STANISLAUS COUNTY -- Officials who manage safety-net clinics in Stanislaus County said they expect to see a wave of people seeking health care with the federally funded Medi-Cal expansion next year.
These county residents have contact with the local health system when they walk into an emergency room or use a health clinic to take care of an urgent medical need. But they are expected to seek health care more often once enrolled in Medi-Cal, especially those with diabetes or other ongoing medical conditions.
Stanislaus has 135,000 people enrolled in the statewide health program for the poor. County health centers and other safety-net clinics provide most of the care for this population.
Mary Ann Lee, director of the county Health Services Agency, said flatly that the county is not ready for thousands more residents to enter the program.
An official with a nonprofit community health system said they're making an effort to accommodate an influx of patients.
"Our big challenge will be capacity how to increase access to these newly insured," said Christine Noguera, interim chief executive officer of Golden Valley Health Centers, which has clinics in Stanislaus and Merced counties.
Golden Valley estimates that more than 10,000 of its patients are uninsured adults who will become eligible for Medi-Cal. The Affordable Care Act will extend eligibility to people with higher incomes and others who were previously excluded, such as childless adults.
Noguera said many of those 10,000-plus patients visit clinics only when they can pay the sliding-scale fees, but they need more frequent treatment for chronic illness. Medi-Cal coverage will allow them to seek care more often.
"The other thing that will happen is people who are not our patients will also become eligible and will look for medical practices open for patients," Noguera said. There is also a huge number of young adults who are uninsured, she said, but they won't be first in line to apply for Medi-Cal.
Right now, it can take two months for new patients to get an appointment at a Golden Valley clinic, depending on location, Noguera said.
Stanislaus County officials recently asked their state representatives to go easy with the Medi-Cal expansion. The Health Services Agency doesn't have extra clinic space, and has a hard time recruiting doctors to meet current needs, officials said.
George Kilian, director of Scenic Faculty Medical Group, whose doctors work in the county health centers, said many of the people who will join Medi-Cal are county residents who already seek services, mostly on an episodic basis.
"We all assume there will be a lot more patients," Kilian said. "We also assume not everyone will be accommodated as they might wish."
Trouble recruiting doctors
He said Scenic Faculty has tried for two years to fill openings for three physicians. One challenge is the valley's stigma as an undesirable place to live, he said, plus the county can't match the pay of large groups, such as Kaiser Permanente, that hire graduates of the county's residency program.
"There are not as many primary care docs looking for jobs as there once was," Kilian added.
Lee said the county Health Services Agency is not prepared to handle the internal processes needed for the expansion, such as claims processing, eligibility management and provider network contracting.
She said the agency is trying to estimate how many county residents will join Medi-Cal but hasn't come up with a number. Some of them are uninsured adults who see doctors through the county's indigent health program and will become eligible for Medi-Cal.
Noguera said Golden Valley has six positions open for doctors needed to meet current and future needs. She wasn't sure how long it will take to recruit them.
"This is the Central Valley; we have a physician shortage," she said.
Lee said the federal government's temporary increase in Medi-Cal reimbursements, aimed at coaxing more private doctors to accept Medi-Cal patients, might not have the desired effect. More likely, those doctors will be busy with people who obtain insurance or employer-based benefits through the Affordable Care Act, which seeks to extend coverage to most uninsured Americans.
The county could rely more heavily on care models other than face-to-face visits with doctors, such as Internet serv-ices, email and phone calls. Care teams composed of nurses and other midlevel providers could handle routine patient visits.

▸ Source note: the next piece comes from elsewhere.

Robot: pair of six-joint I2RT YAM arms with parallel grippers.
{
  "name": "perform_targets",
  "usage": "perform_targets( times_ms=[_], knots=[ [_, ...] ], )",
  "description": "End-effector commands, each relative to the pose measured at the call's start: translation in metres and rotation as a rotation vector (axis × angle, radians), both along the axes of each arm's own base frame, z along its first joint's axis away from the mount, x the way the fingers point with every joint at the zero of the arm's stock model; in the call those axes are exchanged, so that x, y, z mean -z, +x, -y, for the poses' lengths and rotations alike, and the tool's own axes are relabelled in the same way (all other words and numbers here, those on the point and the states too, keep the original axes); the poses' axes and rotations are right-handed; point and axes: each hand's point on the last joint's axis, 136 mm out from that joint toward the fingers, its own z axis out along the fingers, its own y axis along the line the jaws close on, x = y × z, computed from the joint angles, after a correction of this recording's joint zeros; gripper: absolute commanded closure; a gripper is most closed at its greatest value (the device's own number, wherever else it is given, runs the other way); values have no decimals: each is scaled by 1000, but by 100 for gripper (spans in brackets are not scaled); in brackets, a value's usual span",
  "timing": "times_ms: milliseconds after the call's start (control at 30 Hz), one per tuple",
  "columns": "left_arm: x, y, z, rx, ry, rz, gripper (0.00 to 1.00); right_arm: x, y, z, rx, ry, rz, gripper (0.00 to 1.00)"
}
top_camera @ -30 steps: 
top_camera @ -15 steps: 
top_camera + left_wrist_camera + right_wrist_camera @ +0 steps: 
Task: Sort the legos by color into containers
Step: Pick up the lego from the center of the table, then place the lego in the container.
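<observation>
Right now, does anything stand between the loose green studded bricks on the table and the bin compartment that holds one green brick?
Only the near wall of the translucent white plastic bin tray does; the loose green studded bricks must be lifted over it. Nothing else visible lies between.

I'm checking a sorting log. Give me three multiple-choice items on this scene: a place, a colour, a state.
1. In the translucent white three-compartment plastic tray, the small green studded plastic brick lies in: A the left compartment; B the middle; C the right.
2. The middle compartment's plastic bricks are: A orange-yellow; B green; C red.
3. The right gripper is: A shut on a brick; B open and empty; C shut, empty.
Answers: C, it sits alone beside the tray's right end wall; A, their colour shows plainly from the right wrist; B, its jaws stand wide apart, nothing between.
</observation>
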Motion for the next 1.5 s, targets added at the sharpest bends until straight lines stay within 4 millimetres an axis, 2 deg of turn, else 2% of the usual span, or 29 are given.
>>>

To make that feasible, the federal government needs to change reimbursement policies that don't pay for doctors to email patients or talk with them on the phone, Lee said.
Golden Valley has frequent staff meetings on the expansion, which promises to improve the lives and productivity of people who aren't getting care for chronic illness, Noguera said. In January, the nonprofit opened the Care Now urgent clinic on Florida Avenue in Modesto as an entry point for new patients with routine health issues.
The group also is looking into opening another health center in Modesto and expanding hours, with more evening and Saturday appointments, to more efficiently use its clinics, Noguera said.
Lee said the county is waiting for direction from Sacramento on whether the state will manage the expansion or build on county health programs to care for patients. It's also assessing facility needs and exploring grant opportunities.
"If we get a lot more patients, I assume we will be looking for additional physicians," Kilian said. "But you can only cram so many people into a building."